Rather than completing his doctorate at the Universities of Leipzig and Berlin, Harrington became a high-school language teacher. For three years, he devoted his spare time to an intense examination of the few surviving Chumash people.

His exhaustive work came to the attention of the Smithsonian Museum's Bureau of American Ethnology. Harrington became a permanent field ethnologist for the bureau in 1915. He was to hold this position for 40 years, collecting and compiling several massive caches of raw data on native peoples, including the Chumash, Mutsun, Rumsen, Chochenyo, Kiowa, Chimariko, Yokuts, Gabrielino, Salinan, Yuma, and Mojave, among many others.

Harrington also extended his work into traditional culture, particularly mythology and geography.

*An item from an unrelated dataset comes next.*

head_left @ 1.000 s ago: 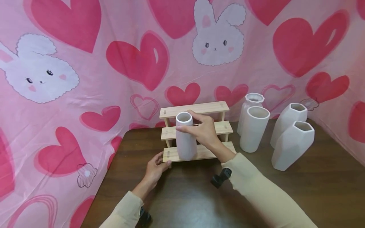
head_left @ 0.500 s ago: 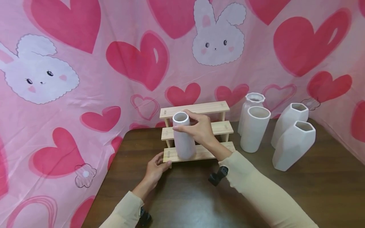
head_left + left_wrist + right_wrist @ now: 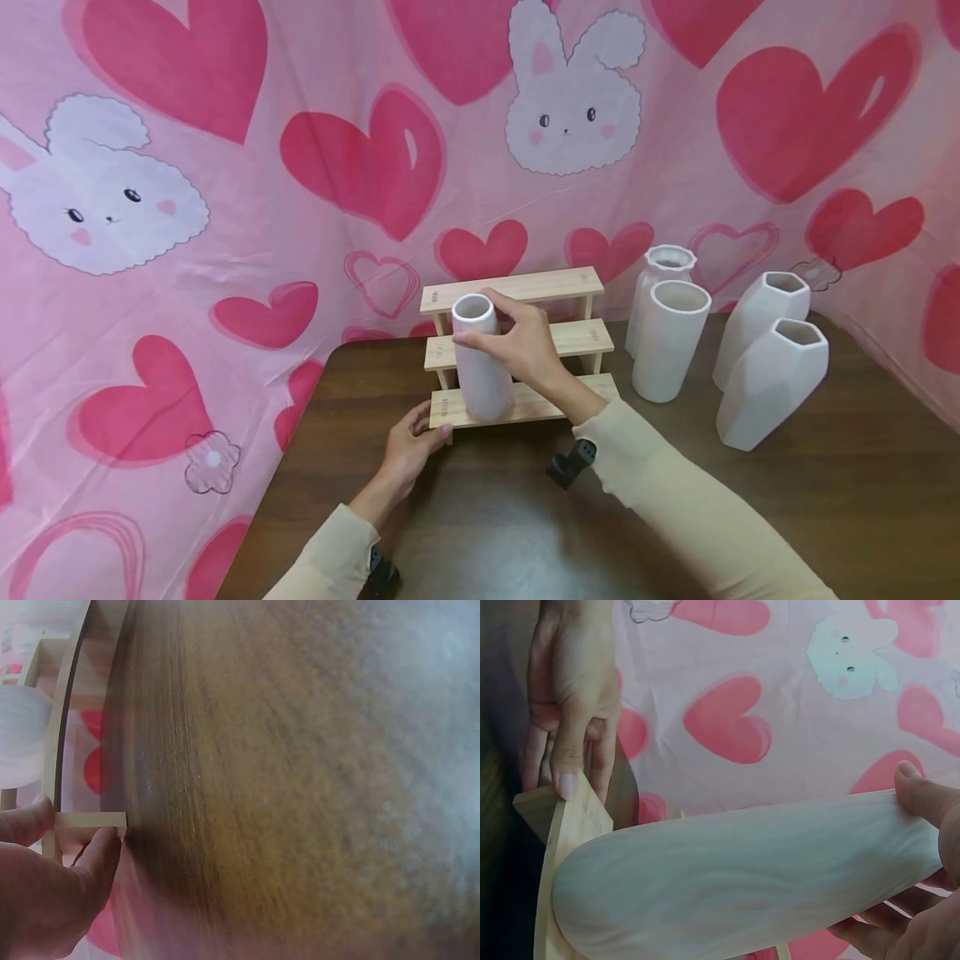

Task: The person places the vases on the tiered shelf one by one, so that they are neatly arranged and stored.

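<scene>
A white rounded vase point(image 3: 483, 375) stands on the lowest step of a three-tier wooden stand point(image 3: 551, 402), left of the step's middle. My right hand point(image 3: 525, 343) grips the vase near its rim, thumb on the near side and fingers behind. In the right wrist view the vase point(image 3: 742, 877) meets the board at its base. My left hand point(image 3: 408, 450) holds the left end of the lowest step. The left wrist view shows that hand point(image 3: 52, 885) with its thumb on the board and its fingers around the stand's short leg point(image 3: 91, 820).
To the right stand a ruffled-rim vase point(image 3: 637, 308), a tall cylindrical vase point(image 3: 667, 358) and two faceted vases point(image 3: 768, 387) point(image 3: 738, 325), all white, on the brown table point(image 3: 480, 533). A pink cloth point(image 3: 465, 167) with hearts and rabbits hangs close behind the stand.
My right hand has shifted the vase slightly left along the lowest step. The left hand keeps its hold on the step's end, and the stand has hardly moved.
</scene>
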Demonstrator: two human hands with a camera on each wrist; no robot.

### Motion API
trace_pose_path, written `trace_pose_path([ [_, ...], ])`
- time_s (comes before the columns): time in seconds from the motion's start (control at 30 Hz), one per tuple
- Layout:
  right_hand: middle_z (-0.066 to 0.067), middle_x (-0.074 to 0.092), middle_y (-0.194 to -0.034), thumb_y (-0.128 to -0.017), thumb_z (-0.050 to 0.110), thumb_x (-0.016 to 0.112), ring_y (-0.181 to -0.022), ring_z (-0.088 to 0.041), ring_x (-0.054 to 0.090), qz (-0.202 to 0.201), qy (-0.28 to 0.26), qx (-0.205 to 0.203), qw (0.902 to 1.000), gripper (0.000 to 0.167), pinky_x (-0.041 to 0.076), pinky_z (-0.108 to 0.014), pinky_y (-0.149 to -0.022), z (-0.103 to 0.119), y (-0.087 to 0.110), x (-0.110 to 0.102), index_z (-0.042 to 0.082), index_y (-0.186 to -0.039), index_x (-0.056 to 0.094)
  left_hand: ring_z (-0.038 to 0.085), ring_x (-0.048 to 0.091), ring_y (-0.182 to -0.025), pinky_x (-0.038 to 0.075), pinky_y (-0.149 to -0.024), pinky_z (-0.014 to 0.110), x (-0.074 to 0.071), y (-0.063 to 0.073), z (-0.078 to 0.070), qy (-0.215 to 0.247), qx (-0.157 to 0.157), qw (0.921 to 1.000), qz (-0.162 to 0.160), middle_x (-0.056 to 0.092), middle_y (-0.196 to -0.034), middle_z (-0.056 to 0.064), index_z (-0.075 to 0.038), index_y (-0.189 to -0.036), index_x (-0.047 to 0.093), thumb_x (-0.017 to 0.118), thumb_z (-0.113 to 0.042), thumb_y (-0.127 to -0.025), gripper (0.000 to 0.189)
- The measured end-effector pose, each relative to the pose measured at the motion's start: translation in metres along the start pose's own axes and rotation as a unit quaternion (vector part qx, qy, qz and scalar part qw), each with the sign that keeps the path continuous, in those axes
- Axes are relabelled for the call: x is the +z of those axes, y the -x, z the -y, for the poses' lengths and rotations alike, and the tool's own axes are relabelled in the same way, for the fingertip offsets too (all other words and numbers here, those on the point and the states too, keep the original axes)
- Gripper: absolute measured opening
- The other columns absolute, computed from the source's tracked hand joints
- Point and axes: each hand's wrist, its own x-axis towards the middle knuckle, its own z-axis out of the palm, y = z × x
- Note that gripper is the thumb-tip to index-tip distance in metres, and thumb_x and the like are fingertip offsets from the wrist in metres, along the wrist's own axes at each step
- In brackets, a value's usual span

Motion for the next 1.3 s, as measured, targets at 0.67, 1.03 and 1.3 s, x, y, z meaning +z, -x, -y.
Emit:
trace_pose_path([
  [0.67, -0.009, 0.065, -0.118, -0.075, 0.019, 0.085, -0.108, -0.024, 0.062, 0.013, 0.01, -0.012, 0.9998, 0.076, 0.051, -0.037, -0.096, 0.002, 0.012, -0.01, 0.008, -0.14, 0.048, 0.017, 0.064, -0.09, 0.057, -0.082, 0.029, 0.002, 0.0, 0.001, -0.009, 0.002, 0.9999, -0.007, 0.062, -0.118, 0.023, 0.0, -0.14, 0.044, 0.069, -0.004, -0.088, 0.058],
  [1.03, -0.012, 0.055, -0.135, -0.076, 0.023, 0.084, -0.123, -0.023, 0.053, 0.019, 0.058, 0.003, 0.9981, 0.081, 0.044, -0.045, -0.103, -0.003, 0.032, -0.046, 0.012, -0.145, 0.043, 0.017, 0.064, -0.091, 0.056, -0.083, 0.029, 0.001, 0.0, 0.002, -0.006, 0.002, 1.0, -0.007, 0.06, -0.12, 0.025, 0.001, -0.141, 0.043, 0.069, -0.004, -0.088, 0.059],
  [1.3, -0.01, 0.06, -0.129, -0.079, 0.018, 0.081, -0.121, -0.024, 0.054, -0.024, 0.07, -0.034, 0.9967, 0.071, 0.046, -0.047, -0.101, -0.016, 0.047, -0.081, 0.012, -0.141, 0.049, 0.02, 0.065, -0.092, 0.056, -0.085, 0.031, 0.0, 0.0, 0.002, -0.003, 0.002, 1.0, -0.007, 0.06, -0.12, 0.025, 0.0, -0.141, 0.044, 0.069, -0.003, -0.087, 0.059],
])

His field collections include information on placenames and thousands of photographs. The massive collections were disorganized in the extreme, and contained not only linguistic manuscripts and recordings, but also objects and realia of every stripe; a later cataloger described how opening each box of his legacy was "an adventure in itself." He published very little of his work; many of his notes appear to have been deliberately hidden from his colleagues. After his death, Smithsonian curators discovered over six tons of boxes stored in warehouses, garages and even chicken coops throughout the West.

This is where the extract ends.